:: DATA FOR THIS TASK

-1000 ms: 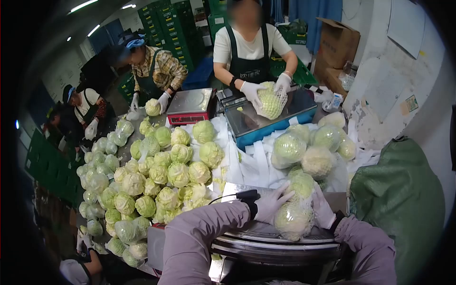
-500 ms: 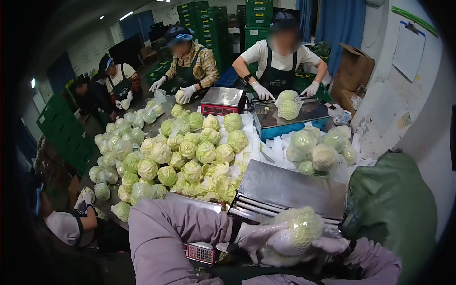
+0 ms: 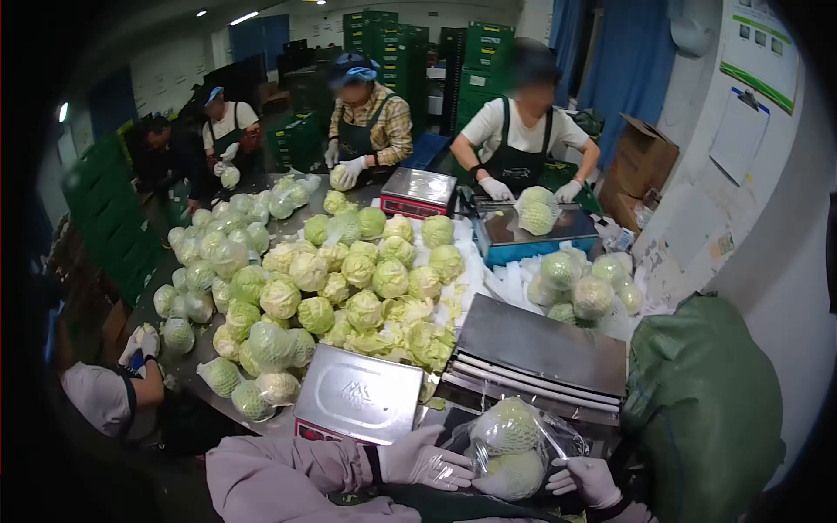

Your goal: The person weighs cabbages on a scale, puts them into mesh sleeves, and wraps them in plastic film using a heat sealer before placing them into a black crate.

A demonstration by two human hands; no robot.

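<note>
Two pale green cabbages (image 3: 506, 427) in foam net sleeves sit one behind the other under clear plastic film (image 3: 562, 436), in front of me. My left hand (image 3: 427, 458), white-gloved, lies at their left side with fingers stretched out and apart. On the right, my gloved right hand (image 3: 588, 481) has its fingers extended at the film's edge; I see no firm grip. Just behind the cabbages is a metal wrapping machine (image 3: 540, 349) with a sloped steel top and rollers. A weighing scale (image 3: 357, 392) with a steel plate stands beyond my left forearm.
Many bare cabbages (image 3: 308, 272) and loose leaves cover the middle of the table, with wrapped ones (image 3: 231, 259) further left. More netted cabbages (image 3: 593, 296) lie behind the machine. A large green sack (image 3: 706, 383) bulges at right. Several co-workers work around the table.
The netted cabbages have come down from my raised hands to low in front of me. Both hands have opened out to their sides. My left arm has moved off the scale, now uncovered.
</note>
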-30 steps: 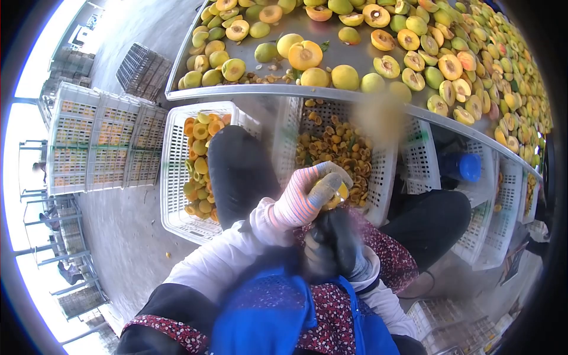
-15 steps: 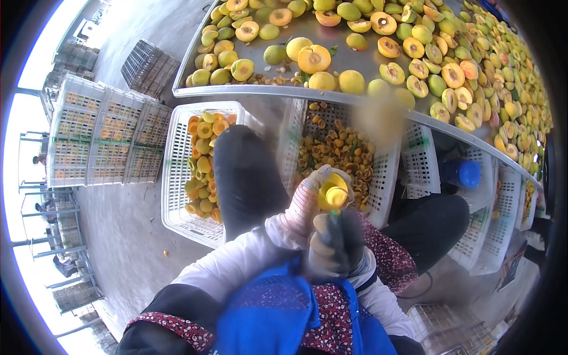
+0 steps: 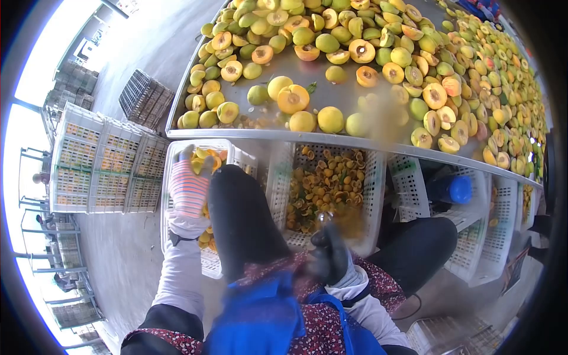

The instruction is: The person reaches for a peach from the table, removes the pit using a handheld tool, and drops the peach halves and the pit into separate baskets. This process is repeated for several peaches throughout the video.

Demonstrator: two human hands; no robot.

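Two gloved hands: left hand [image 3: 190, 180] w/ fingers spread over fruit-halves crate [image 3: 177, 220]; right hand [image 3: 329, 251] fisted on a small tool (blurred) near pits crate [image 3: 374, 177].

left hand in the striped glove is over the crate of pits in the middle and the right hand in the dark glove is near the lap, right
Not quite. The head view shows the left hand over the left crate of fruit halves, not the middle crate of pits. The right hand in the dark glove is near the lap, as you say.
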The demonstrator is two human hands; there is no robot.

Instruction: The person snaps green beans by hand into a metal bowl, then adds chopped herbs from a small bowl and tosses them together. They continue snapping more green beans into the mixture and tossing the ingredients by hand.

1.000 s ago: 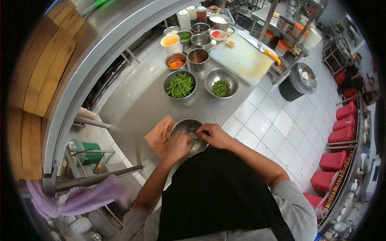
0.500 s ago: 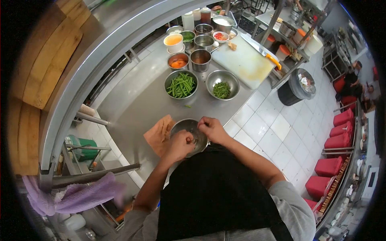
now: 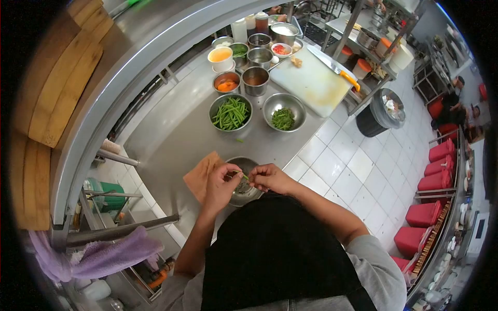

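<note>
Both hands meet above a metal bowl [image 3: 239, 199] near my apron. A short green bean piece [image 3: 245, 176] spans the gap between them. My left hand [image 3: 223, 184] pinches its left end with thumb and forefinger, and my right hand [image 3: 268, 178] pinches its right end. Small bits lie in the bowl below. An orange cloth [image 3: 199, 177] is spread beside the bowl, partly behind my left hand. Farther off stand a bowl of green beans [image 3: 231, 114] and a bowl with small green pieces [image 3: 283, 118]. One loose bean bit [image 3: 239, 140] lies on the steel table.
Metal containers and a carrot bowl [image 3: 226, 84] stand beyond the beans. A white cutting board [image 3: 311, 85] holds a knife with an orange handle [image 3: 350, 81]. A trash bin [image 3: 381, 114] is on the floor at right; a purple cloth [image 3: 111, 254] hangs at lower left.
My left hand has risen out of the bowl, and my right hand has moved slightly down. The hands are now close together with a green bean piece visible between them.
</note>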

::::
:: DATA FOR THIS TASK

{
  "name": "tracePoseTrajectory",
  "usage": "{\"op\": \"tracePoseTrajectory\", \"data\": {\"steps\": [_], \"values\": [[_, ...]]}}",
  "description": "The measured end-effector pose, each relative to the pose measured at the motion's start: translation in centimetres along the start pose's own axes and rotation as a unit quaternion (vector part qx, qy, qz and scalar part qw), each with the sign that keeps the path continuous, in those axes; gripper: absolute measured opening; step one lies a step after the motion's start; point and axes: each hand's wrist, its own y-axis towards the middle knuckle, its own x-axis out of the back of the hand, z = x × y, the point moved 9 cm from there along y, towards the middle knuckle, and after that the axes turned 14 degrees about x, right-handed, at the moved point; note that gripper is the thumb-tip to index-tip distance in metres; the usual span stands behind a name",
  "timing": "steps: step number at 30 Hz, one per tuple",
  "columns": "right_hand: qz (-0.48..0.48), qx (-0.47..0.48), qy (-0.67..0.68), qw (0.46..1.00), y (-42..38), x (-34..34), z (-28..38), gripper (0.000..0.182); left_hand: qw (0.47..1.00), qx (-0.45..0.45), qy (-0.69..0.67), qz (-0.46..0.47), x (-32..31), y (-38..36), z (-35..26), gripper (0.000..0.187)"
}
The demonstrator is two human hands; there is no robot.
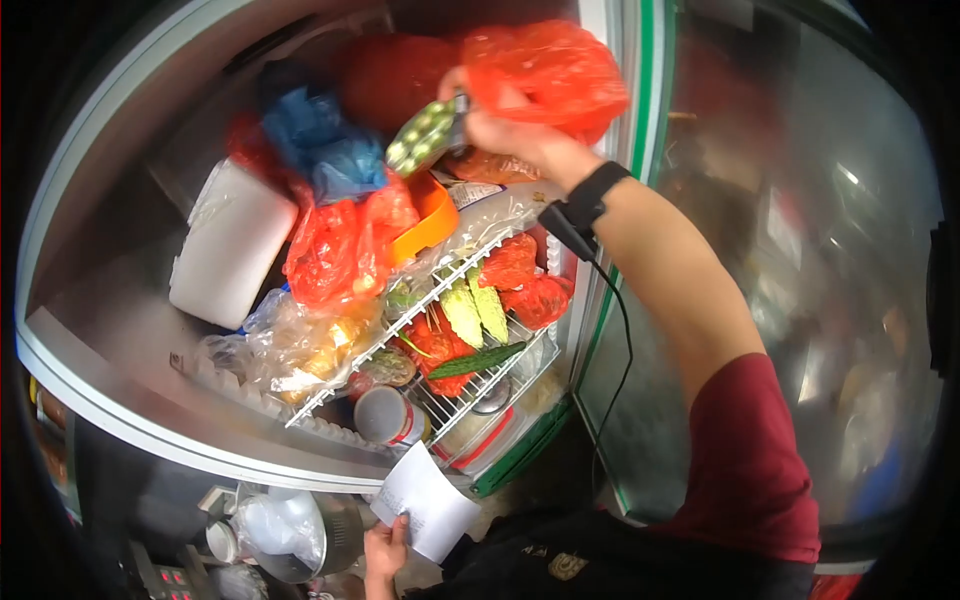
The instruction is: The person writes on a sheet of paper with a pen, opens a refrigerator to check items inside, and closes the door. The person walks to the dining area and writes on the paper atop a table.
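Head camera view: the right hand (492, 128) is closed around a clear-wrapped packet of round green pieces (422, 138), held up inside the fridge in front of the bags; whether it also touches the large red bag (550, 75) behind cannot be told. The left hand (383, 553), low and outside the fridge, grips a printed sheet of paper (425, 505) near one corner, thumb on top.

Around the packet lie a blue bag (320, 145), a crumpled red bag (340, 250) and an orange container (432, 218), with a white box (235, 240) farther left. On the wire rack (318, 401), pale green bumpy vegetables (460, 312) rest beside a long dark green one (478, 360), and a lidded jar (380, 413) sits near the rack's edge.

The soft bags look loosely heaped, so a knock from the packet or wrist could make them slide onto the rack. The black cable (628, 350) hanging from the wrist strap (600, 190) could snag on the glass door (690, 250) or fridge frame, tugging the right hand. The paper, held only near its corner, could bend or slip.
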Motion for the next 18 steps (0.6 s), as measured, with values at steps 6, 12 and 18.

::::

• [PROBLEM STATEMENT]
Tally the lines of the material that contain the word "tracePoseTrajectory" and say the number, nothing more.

• [EXPECTED ANSWER]
2